The crowd are tired, cranky and rowdy. The population has been swelled by hundreds of weekenders and tourists who sometimes come here just for the Saturday night (At a cost of 300 dollars - why?), who seem almost willfully ignorant of the ways of the city. I've been getting silly questions all day; "where can I buy water?", "is there an internet cafe?", "can I buy postcards?" - not silly in the context of the default world, but this is a challenging, complex event in a hostile environment which demands some preparation of participants, and many people seem to have come out here without gathering the slightest bit of information about Burning Man or the city.

People are throwing out huge armfuls of glowsticks, pure moop fodder, half of them to be dropped in the dust by the time the Man comes down. The Rangers are kept busy endlessly moving on people who try to sit in the fire lane, apparently having no idea why a wide, perfectly defined area with cranes parked all along the back has nobody sitting in it. Hundreds more try to walk straight into the circle, past the barriers. Amy finally gets up and joins the staff helping to herd these wanderers.

The noise and commotion rises, the time drags on, and I decide I don't want or need to be around this many people right now. I leave and walk out to a quiet patch of desert, out in the darkness beyond the art cars. It's calm and quiet, still warm but with a refreshing breeze blowing. I don't feel angry or disappointed, just that I've been here, it's done, I've been part of this, and my week is already complete. I have nothing I need here. I just want to watch.

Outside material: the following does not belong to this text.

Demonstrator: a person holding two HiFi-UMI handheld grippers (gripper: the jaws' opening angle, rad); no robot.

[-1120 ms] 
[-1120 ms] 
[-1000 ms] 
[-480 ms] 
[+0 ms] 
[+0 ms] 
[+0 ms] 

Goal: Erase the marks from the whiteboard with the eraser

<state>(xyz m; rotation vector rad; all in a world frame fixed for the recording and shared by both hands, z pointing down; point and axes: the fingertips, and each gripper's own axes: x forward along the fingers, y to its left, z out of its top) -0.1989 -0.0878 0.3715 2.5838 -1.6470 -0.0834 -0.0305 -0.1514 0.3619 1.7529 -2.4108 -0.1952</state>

Right as I sit down the Man raises his arms to the sky, and the first fireworks go up. The Conclave has been cancelled due to lack of time, and the Burn goes ahead. A series of massive explosions (petrol, I'd judge, from the red heart which emerges through black smoke into white mushroom clouds) rise up the tower and engulf the man, setting everything but his right arm aflame.

The crowd are whooping and yelling, but out here it's quiet as I look up at the huge figure slowly filling with fire. Flame licks up the tower, spreading from level to level, until it's all one inferno. Finally the man begins to collapse, bringing the levels of the tower with him, and the whole thing falls into a bonfire. I stand up and walk back to the city, feeling nothing but contentment.

A few highlights for Saturday from the Black Rock City Events Guide:

11:00am: Learn to Knit Something Fun! At 100th Monkey Camp.

12:00pm: You have Super Powers at Prometheatrics. "Magic. Luck. Whatever you call it. Come learn the secrets of your innate superpowers from the Jedi Masters of Flow Temple."

4:00pm: The Running of the Larry Harveys, hosted by Snowflake Village. "Dress in your favourite cowboy hat, khakis, and dreamy expression. The horde of Larrys will pursue a mad arsonist toward Center Camp."